(Data excerpts)
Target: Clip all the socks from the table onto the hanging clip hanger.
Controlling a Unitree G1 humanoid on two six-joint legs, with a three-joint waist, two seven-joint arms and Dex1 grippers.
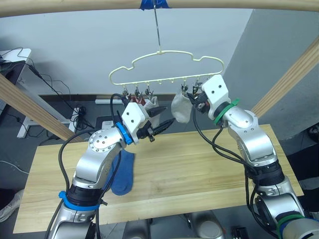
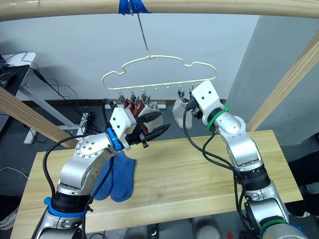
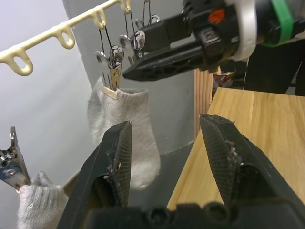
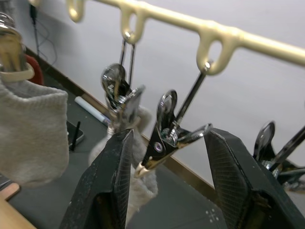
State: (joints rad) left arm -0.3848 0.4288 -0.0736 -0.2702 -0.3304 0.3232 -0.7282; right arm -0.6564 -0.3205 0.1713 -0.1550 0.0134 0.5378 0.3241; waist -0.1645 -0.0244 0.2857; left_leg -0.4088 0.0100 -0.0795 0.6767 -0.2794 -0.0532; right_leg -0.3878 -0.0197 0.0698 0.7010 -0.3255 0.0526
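Blue socks (image 2: 115, 178), two of them, lie on the pale wood table (image 1: 199, 174) at its left part, partly under the left arm. Left end effector (image 1: 158, 125) is raised above the table, fingers apart, holding nothing, pointing toward the middle of the cream-yellow clip hanger (image 1: 167, 67). Hanger hangs by its long hook from a wooden pole (image 1: 224, 4), marked with blue tape (image 1: 153, 4). On the hanger's left clips: rust-red socks (image 2: 133, 107) and just beside them a light grey sock (image 2: 151, 106), right behind the left end effector. Further right a second light grey sock (image 1: 181, 107) hangs from a clip, near the right end effector (image 1: 195, 97). Right end effector is up at the hanger's right-hand clips, fingers apart, with a bare metal clip (image 4: 170, 136) between them in the right wrist view, not gripped.
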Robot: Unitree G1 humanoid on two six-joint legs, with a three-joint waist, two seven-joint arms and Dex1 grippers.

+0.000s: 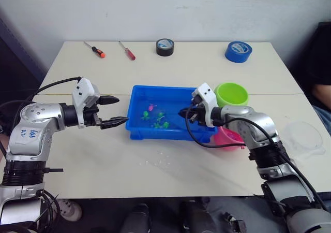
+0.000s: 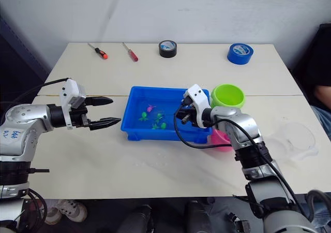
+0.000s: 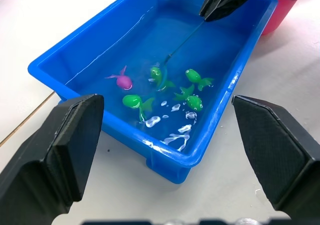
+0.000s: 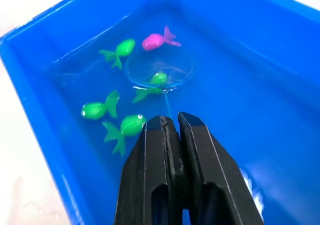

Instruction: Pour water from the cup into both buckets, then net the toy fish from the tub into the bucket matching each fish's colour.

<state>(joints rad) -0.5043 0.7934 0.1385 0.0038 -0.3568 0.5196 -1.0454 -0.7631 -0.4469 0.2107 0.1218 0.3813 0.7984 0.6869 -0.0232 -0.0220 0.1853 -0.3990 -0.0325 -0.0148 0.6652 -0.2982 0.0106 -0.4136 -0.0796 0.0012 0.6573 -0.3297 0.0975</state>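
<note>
The blue tub [image 1: 155,133] sits mid-table with water in it. One pink fish [image 4: 154,41] and several green fish [image 4: 95,110] float there. My right gripper [image 1: 182,112] hangs over the tub's right end, shut on the thin handle of a small net [image 4: 175,67]. The net's hoop lies in the water around one green fish [image 4: 159,78]. My left gripper [image 1: 121,110] is open and holds nothing, just left of the tub. The lime green bucket [image 1: 231,94] stands behind the tub's right end. The pink bucket [image 1: 227,137] is partly hidden by my right arm. The clear cup [image 1: 305,134] stands far right.
Two screwdrivers [image 1: 95,50] [image 1: 128,51], a black tape roll [image 1: 165,47] and a blue tape roll [image 1: 238,51] lie along the table's far edge. Water drops [image 1: 160,163] spot the table in front of the tub. A person [image 1: 323,88] sits at the right edge.
</note>
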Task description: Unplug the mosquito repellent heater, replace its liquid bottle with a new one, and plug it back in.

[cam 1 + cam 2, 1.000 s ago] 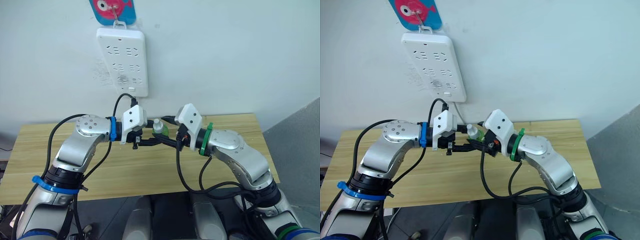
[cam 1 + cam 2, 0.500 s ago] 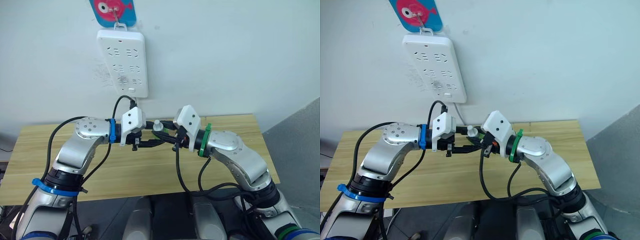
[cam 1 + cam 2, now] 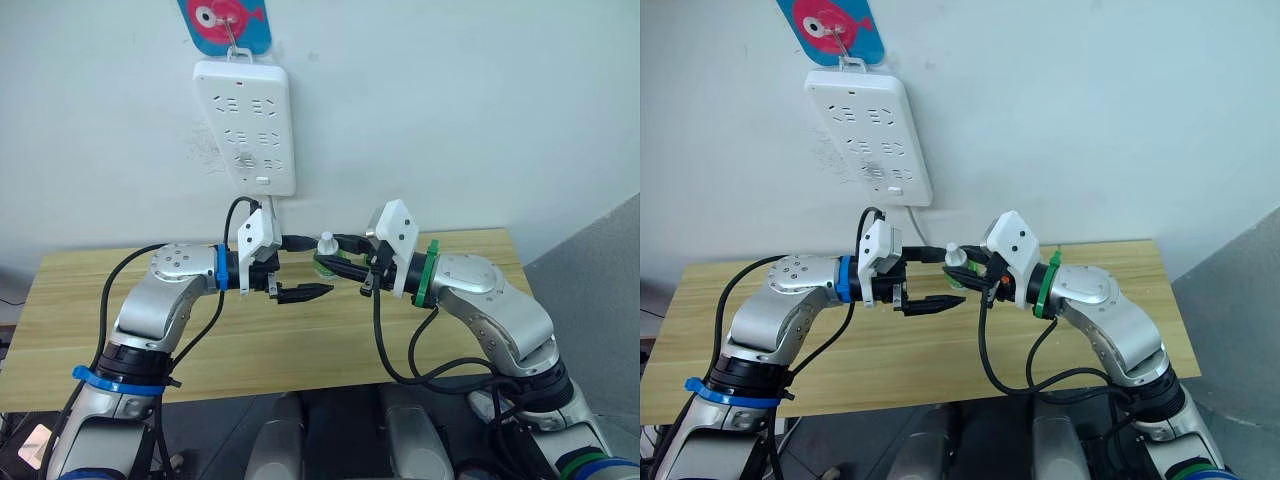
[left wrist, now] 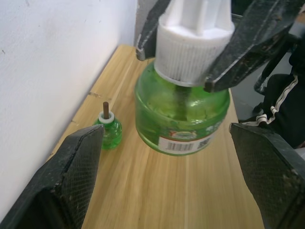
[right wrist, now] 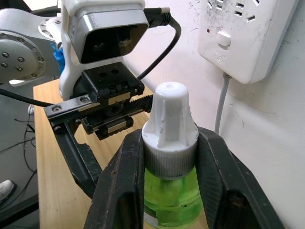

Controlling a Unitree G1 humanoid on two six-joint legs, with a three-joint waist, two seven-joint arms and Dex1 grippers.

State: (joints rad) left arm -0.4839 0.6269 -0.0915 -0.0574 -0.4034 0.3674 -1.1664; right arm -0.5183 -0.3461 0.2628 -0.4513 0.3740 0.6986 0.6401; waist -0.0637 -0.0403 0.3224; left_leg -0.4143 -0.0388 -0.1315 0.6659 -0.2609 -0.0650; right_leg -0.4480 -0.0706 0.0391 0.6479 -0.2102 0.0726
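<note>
Step in hand, as I read it: getting the new liquid bottle ready, cap not yet off. The right gripper (image 5: pixel 170 143) was pinching the new bottle (image 4: pixel 183 114) at its neck, black fingers pressed on either side of the white cap (image 5: pixel 170 119), holding it upright in the air above the table (image 4: pixel 157 191), near the wall (image 4: pixel 47 71) and below the hanging power strip (image 3: pixel 247 125). The left gripper (image 4: pixel 164 167) was spread wide, facing the bottle from the other side, its fingers (image 4: pixel 62 186) apart from it and touching nothing. The next move probably calls for the left gripper to close on the green body or the cap so one arm can twist against the other. It needs a square grip, since the bottle is round and smooth and may spin or slip; the ribbed skirt of the cap looks like the better purchase. Materials: the bottle was clear green plastic or glass, squat and rounded, liquid inside, with a printed label and barcode band low on the body. The cap was white plastic, tapered on top with fine vertical ribs below. A dark stem showed through the neck. The left gripper's pads had a cross-hatched texture; the right gripper's fingers looked scuffed and hard. A second small bottle (image 4: pixel 107 131), green with a white collar and a bare dark wick sticking up, stood on the table just beside the wall, likely the spent one. The table was pale wood grain and the power strip glossy white plastic.
</note>
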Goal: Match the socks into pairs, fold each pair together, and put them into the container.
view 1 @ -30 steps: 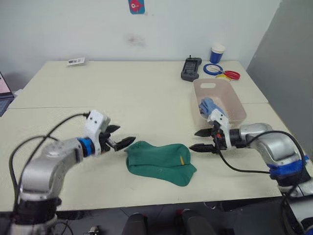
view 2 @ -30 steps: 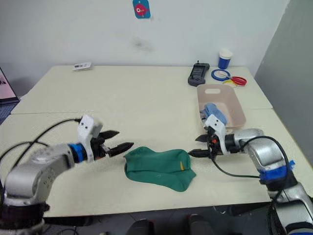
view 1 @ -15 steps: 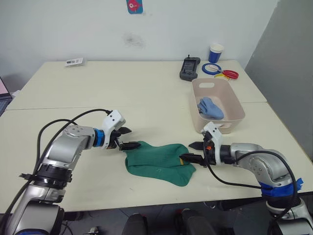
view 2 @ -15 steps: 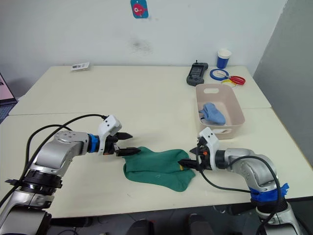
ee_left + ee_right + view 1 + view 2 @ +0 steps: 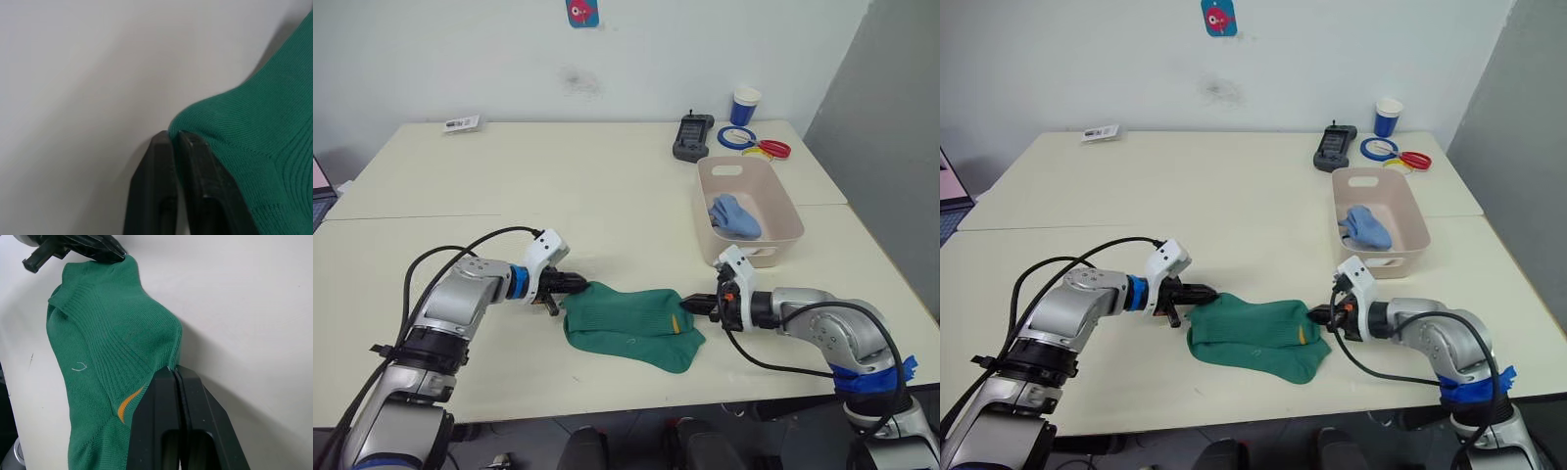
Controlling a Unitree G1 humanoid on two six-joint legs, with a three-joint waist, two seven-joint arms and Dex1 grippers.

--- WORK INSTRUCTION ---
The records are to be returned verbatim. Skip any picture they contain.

--- WRITTEN ANSWER ---
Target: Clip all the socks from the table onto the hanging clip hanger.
Controlling a Unitree G1 humanoid on two six-joint legs, with a three-joint waist, two seven-joint arms and Dex1 grippers.
State: (joints rad) left arm -0.3848 0.4288 -0.0736 -0.2702 -0.3304 0.3232 -0.7282; right arm -0.6564 -0.3205 0.1713 -0.1550 0.0134 0.5378 0.3241; waist -0.1645 -0.0244 0.2857; left_leg -0.4088 0.0100 -0.0795 0.6767 -0.2794 -0.0532; right_leg -0.3878 -0.0197 0.0698 0.7010 -0.3255 0.0526
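Blue socks (image 2: 115, 178), two of them, lie on the pale wood table (image 1: 199, 174) at its left part, partly under the left arm. Left end effector (image 1: 158, 125) is raised above the table, fingers apart, holding nothing, pointing toward the middle of the cream-yellow clip hanger (image 1: 167, 67). Hanger hangs by its long hook from a wooden pole (image 1: 224, 4), marked with blue tape (image 1: 153, 4). On the hanger's left clips: rust-red socks (image 2: 133, 107) and just beside them a light grey sock (image 2: 151, 106), right behind the left end effector. Further right a second light grey sock (image 1: 181, 107) hangs from a clip, near the right end effector (image 1: 195, 97). Right end effector is up at the hanger's right-hand clips, fingers apart, with a bare metal clip (image 4: 170, 136) between them in the right wrist view, not gripped.
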Robot: Unitree G1 humanoid on two six-joint legs, with a three-joint waist, two seven-joint arms and Dex1 grippers.

+0.000s: 
+0.000s: 
+0.000s: 
+0.000s: 

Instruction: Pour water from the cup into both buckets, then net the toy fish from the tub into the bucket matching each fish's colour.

<state>(joints rad) -0.5043 0.7934 0.1385 0.0038 -0.3568 0.5196 -1.0454 -0.7631 -0.4469 0.2107 0.1218 0.3813 0.7984 0.6869 -0.0232 -0.0220 0.1853 -0.3990 -0.0325 -0.0148 0.6652 -0.2982 0.0106 -0.4136 -0.0796 0.0012 0.6573 -0.3297 0.0975</state>
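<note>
The blue tub [image 1: 155,133] sits mid-table with water in it. One pink fish [image 4: 154,41] and several green fish [image 4: 95,110] float there. My right gripper [image 1: 182,112] hangs over the tub's right end, shut on the thin handle of a small net [image 4: 175,67]. The net's hoop lies in the water around one green fish [image 4: 159,78]. My left gripper [image 1: 121,110] is open and holds nothing, just left of the tub. The lime green bucket [image 1: 231,94] stands behind the tub's right end. The pink bucket [image 1: 227,137] is partly hidden by my right arm. The clear cup [image 1: 305,134] stands far right.
Two screwdrivers [image 1: 95,50] [image 1: 128,51], a black tape roll [image 1: 165,47] and a blue tape roll [image 1: 238,51] lie along the table's far edge. Water drops [image 1: 160,163] spot the table in front of the tub. A person [image 1: 323,88] sits at the right edge.
</note>
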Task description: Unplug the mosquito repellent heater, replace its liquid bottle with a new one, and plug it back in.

[cam 1 + cam 2, 1.000 s ago] 
[cam 1 + cam 2, 0.500 s ago] 
[cam 1 + cam 2, now] 
[left wrist, now] 
[right wrist, now] 

Controlling a Unitree G1 humanoid on two six-joint legs, with a three-joint waist, two seven-joint arms and Dex1 grippers.

State: (joints rad) left arm -0.4839 0.6269 -0.0915 -0.0574 -0.4034 0.3674 -1.1664; right arm -0.5183 -0.3461 0.2628 -0.4513 0.3740 0.6986 0.6401; waist -0.0637 -0.0403 0.3224; left_leg -0.4143 -0.0388 -0.1315 0.6659 -0.2609 -0.0650; right_leg -0.4480 -0.0706 0.0391 0.6479 -0.2102 0.0726
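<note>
Step in hand, as I read it: getting the new liquid bottle ready, cap not yet off. The right gripper (image 5: pixel 170 143) was pinching the new bottle (image 4: pixel 183 114) at its neck, black fingers pressed on either side of the white cap (image 5: pixel 170 119), holding it upright in the air above the table (image 4: pixel 157 191), near the wall (image 4: pixel 47 71) and below the hanging power strip (image 3: pixel 247 125). The left gripper (image 4: pixel 164 167) was spread wide, facing the bottle from the other side, its fingers (image 4: pixel 62 186) apart from it and touching nothing. The next move probably calls for the left gripper to close on the green body or the cap so one arm can twist against the other. It needs a square grip, since the bottle is round and smooth and may spin or slip; the ribbed skirt of the cap looks like the better purchase. Materials: the bottle was clear green plastic or glass, squat and rounded, liquid inside, with a printed label and barcode band low on the body. The cap was white plastic, tapered on top with fine vertical ribs below. A dark stem showed through the neck. The left gripper's pads had a cross-hatched texture; the right gripper's fingers looked scuffed and hard. A second small bottle (image 4: pixel 107 131), green with a white collar and a bare dark wick sticking up, stood on the table just beside the wall, likely the spent one. The table was pale wood grain and the power strip glossy white plastic.
</note>
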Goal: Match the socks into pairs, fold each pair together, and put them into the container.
view 1 @ -30 steps: 
view 2 @ -30 steps: 
view 1 @ -15 steps: 
view 2 @ -15 steps: 
ee_left + ee_right + view 1 + view 2 @ +0 steps: 
Controlling a Unitree G1 humanoid on two six-joint legs, with a three-joint waist, two seven-joint arms and Dex1 grippers.

That concludes the response.